After more than four years of work, and with a budget upwards of 15 million dollars, Original Music Workshop is Bureau V's most significant project to date. I won't go into details as it would require quite an essay, and likely a bit of psychoanalysis, but this project, probably more than any other, has made me re-evaluate everything I thought about making architecture, from process, to ambition, to execution. Mostly for the better (I think). I can say, with much excitement, that we are now roughly at mid-construction, with an opening set for the end of 2013.
Highlights / 2003 > 2013 / Deliverables
Radiant Emblematic Structure was exhibited at Land of Tomorrow in 2009 along with other works in the Deliverables series. These drawings, created through processes such as computer-generated graphics, hand drawing, applique, paint, and collage, make up an ongoing experiment that seeks to find new values for the architectural deliverable outside the functions of presentation and construction.
Highlights / 2003 > 2013 / Abacus
Here's another in the overly long list of projects that went unbuilt. This undulating landscape was commissioned by the Whitney Museum for its retrospective, Buckminster Fuller: Starting with the Universe. It was part of a collaborative performance piece we developed with playwright Lars Jan that recombined material and rhetorical tropes of Buckminster Fuller’s oeuvre. Our ambition was to combine the flourish of Fuller's writings with a wild interpretation of his strategies for assembly. Unfortunately, we lost funding for the project before we could begin construction.
Highlights / 2003 > 2013 / Drag Race New Jersey
In the summer of 2007, Isa Wipfli and I drove deep into New Jersey to take pictures of a drag race we had heard about. My photos from that day only scratch the surface of the wildness that ensued, but I'm drawn to them as the combination of the film stock, development process, and subject matter produced a mood that I had been after in both photography and architecture for quite a while. Somehow I still haven't seen Isa's images from that day. I can only imagine.
Highlights / 2003 > 2013 / Strata Tower
The Strata Tower was my final project at Asymptote Architecture. I remember one night in Dubai just before we started, Hani Rashid and I smoked cigars at a floating nightclub (so Dubai) and talked endlessly about our ideas and ambitions for the building.
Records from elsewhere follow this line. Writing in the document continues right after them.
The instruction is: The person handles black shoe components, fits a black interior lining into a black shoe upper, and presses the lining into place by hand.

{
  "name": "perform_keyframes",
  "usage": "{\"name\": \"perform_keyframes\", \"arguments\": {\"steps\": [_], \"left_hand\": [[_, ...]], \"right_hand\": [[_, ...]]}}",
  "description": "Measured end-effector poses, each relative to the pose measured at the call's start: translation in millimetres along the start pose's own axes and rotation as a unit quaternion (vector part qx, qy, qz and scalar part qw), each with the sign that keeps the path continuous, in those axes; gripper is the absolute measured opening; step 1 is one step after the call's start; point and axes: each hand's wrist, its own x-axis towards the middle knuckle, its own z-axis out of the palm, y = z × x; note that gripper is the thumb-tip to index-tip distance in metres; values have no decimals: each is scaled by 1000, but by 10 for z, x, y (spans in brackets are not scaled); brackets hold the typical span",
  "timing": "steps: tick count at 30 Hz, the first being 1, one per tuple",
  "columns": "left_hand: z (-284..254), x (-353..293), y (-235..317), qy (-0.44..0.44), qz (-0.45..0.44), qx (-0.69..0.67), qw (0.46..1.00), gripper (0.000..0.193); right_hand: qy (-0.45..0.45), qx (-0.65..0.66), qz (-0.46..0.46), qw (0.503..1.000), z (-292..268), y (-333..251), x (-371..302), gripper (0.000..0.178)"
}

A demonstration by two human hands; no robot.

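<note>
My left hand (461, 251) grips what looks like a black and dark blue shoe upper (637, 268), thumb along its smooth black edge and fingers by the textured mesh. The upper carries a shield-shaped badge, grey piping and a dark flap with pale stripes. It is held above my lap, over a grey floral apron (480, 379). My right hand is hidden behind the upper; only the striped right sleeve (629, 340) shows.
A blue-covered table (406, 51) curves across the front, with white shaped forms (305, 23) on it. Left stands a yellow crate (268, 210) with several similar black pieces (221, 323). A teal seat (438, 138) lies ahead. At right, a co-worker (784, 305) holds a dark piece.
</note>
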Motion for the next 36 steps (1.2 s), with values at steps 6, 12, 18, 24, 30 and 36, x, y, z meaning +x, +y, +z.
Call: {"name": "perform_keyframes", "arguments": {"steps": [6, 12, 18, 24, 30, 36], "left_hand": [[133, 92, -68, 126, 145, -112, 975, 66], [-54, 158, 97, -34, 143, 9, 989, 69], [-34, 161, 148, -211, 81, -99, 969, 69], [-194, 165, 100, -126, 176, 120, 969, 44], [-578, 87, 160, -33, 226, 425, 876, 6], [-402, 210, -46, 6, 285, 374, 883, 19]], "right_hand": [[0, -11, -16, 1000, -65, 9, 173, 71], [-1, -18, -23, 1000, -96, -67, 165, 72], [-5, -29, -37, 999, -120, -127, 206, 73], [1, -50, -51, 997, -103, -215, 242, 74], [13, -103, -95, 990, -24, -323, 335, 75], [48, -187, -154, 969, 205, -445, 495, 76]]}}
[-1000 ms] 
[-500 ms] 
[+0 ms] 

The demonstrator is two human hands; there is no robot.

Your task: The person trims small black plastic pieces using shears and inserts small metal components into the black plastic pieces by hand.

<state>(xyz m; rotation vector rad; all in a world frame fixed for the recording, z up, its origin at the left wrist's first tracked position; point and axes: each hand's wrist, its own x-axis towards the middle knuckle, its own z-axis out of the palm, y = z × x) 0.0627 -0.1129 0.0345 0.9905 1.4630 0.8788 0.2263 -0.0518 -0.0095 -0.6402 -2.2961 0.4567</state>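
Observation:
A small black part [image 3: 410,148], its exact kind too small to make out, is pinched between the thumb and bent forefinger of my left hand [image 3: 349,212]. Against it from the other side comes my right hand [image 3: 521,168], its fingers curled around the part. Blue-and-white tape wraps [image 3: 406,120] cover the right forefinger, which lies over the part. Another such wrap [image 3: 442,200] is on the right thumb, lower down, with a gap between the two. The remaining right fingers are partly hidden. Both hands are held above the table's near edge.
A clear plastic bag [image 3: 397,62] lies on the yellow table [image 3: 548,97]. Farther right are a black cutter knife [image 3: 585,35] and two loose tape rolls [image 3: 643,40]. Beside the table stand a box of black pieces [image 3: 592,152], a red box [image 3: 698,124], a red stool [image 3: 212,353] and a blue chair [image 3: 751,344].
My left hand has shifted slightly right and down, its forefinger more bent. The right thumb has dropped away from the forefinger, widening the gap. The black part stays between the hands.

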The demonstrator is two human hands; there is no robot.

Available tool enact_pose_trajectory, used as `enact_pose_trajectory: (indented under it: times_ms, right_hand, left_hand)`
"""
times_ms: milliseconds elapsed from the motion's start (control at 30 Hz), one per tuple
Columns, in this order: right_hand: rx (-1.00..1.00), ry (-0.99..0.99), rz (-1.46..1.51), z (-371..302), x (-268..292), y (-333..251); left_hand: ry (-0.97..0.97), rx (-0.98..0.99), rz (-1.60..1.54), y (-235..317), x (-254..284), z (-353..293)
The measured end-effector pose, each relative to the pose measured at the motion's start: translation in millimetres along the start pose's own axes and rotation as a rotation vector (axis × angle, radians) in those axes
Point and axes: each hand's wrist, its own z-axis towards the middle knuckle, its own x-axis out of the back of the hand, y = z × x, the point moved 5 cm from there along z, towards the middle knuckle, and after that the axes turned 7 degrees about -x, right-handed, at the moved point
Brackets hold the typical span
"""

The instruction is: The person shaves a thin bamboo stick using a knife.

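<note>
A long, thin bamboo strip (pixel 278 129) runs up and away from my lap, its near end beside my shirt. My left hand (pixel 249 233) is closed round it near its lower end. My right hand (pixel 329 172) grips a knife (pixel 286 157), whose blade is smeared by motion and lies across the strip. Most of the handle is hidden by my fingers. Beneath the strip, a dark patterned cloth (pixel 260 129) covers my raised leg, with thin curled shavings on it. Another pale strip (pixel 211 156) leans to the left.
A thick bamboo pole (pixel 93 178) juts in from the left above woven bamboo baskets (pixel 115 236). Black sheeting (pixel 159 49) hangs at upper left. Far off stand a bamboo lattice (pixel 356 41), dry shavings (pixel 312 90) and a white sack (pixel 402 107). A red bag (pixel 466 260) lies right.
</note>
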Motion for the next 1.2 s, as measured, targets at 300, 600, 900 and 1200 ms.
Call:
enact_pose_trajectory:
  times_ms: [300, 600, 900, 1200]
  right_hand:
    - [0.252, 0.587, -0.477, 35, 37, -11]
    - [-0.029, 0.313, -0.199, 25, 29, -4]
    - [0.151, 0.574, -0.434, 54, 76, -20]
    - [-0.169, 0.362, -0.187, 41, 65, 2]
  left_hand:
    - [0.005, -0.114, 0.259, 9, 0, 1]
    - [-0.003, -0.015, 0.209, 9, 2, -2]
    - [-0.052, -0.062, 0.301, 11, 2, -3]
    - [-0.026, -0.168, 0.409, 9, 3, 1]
I spent a sleepless year on the design, working solid through Christmas and New Years without taking a day off. Still, it all felt worthwhile when construction started.
Unfortunately, and this tends to happen too frequently in architecture, it did not get much further than this.
PROJECT / IMAGE CREDIT »
Asymptote Architecture: Hani Rashid and Lise Anne Couture
Highlights / 2003 > 2013 / Drums of Death
Drums of Death was supposed to be a vector animation music video the the Chuck D and DJ Spooky collaboration B Side Wins Again. It was the first paid project Noah Olmsted and I took on after graduating from Columbia. Our ambitions were impossibly high, and our project management skills non-existent. In the end we came out with some pretty interesting work, but we could never quite finish the video in a way that lived up to our expectations. Eventually the project died, and not surprisingly, no one was happy with us.
Highlights / 2003 > 2013 / Jesus Saves From Sin
I took this photograph in Saluda, North Carolina in the summer of 2005 with my Nikon F100. It's part of a series of images taken throughout the South while travelling after I graduated from Columbia.
Highlights / 2003 > 2013 / Topological Branching
I designed LGB in Hernan Diaz Alonso's studio at Columbia University in 2003. It is one of the earliest examples of the use of subdivision surface modeling in architecture and the first example of the single surface branching structure that has become an increasingly popular design technique.
Highlights / 2003 > 2013 / Parabolic Solar Facade
Ecco Eco New York is one of the earliest buildings we designed at Bureau V. Combining branding and environmental performance, the signature element of the project is an intricate patterned facade comprised of custom parabolic solar panels and grassy landscape elements.
Highlights / 2003 > 2013 / LQ Louis XV
I came across this rendering of the LQ Chandelier while working on the new version of my website. This was the final model before we began fabricating components, but I don't think we ever built any in this configuration.